I asked these questions aloud to the room in general. Honestly I was trying to change the subject from my inadvertent, well-deserved but wrongful barbering. But the man was getting on my nerves. Maybe I was a little sensitive. Maybe I was wrong to be mad at him. I just felt like he gave out a sort of unspoken "If everyone plays along it'll be fine" ambience, and maybe I was new here but I was not okay with people telling me to accept their weirdness. The funny thing about that, I observed to myself, is that you are a bit weird yourself, and not just in the fish-out-of-water, boy-from-the-big-city-who's-some-kind-of-upholstery-animating-wizard way – and you took Arthur at face value and still do. And Ginny's all right with you, more than all right, and your parents are fine with you, and Hermione, and the boys, and Luna… So you've chosen Dumbledore to beat up on mentally, and maybe he has a bit coming but maybe not from you.

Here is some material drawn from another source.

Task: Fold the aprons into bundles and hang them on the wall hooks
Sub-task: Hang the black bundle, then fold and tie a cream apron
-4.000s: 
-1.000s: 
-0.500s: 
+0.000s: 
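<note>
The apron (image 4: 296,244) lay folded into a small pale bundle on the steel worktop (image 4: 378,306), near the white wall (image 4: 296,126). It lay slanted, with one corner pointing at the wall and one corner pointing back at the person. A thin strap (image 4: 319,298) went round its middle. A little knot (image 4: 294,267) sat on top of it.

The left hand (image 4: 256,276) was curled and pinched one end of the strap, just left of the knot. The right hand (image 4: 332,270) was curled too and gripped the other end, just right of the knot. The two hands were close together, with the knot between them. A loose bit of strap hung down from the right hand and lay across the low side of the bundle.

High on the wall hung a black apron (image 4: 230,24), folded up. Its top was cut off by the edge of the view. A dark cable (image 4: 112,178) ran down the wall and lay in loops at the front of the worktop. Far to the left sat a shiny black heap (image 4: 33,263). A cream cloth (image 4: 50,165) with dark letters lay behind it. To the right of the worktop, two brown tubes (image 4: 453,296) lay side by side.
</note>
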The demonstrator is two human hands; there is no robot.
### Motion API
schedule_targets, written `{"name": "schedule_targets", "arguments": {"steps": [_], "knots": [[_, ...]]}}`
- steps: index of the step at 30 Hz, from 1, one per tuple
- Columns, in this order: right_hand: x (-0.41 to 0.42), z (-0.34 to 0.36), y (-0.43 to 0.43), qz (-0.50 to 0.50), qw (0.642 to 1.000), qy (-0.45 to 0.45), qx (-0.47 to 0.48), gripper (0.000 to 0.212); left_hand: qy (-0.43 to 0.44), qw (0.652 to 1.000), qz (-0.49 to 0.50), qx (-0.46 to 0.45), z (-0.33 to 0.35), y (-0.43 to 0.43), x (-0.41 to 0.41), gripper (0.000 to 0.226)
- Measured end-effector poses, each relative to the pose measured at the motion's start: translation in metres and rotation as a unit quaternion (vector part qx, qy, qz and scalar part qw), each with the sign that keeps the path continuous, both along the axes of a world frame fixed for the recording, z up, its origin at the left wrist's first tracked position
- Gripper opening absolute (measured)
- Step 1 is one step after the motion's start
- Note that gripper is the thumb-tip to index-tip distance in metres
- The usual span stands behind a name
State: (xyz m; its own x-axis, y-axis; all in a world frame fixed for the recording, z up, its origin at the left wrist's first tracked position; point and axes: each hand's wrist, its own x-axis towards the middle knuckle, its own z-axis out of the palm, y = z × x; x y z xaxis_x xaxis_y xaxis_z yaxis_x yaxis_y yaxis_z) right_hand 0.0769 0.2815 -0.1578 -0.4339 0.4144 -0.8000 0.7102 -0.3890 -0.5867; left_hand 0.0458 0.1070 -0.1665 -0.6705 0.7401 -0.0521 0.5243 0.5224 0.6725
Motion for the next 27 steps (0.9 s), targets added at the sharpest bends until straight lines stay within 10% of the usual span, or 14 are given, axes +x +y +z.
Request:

Well, I'm new at this, I thought defensively, and then I thought, I'm defensive against my own inner monologue. Why can't I just get along?

Arthur wandered in around this point and commented mildly on the smell in the air. I got up and went over to him, putting my hand on his shoulder to let him know I wasn't angry. In fact, there weren't enough words for this poor man who'd gone so far to do what he thought he had to do. I was glad I never got too angry at him.

"Arthur, what did you do…" I dreaded the answer to this question. "What did you do after what happened to Molly and me, and before you took me away?"

"Oh, well," he said, sighing, "I suppose not a lot. I was fairly useless with the children. I mostly just, you know, sat round and watched the grass grow… What? I liked to."

The room was very quiet, and everyone was looking at him.

"Well, it was a lot to take in," he said.

"I can imagine," Luna said softly.

"All right then," Charlie said loudly, "you said Voldemort isn't gone. Can you get back round to that?"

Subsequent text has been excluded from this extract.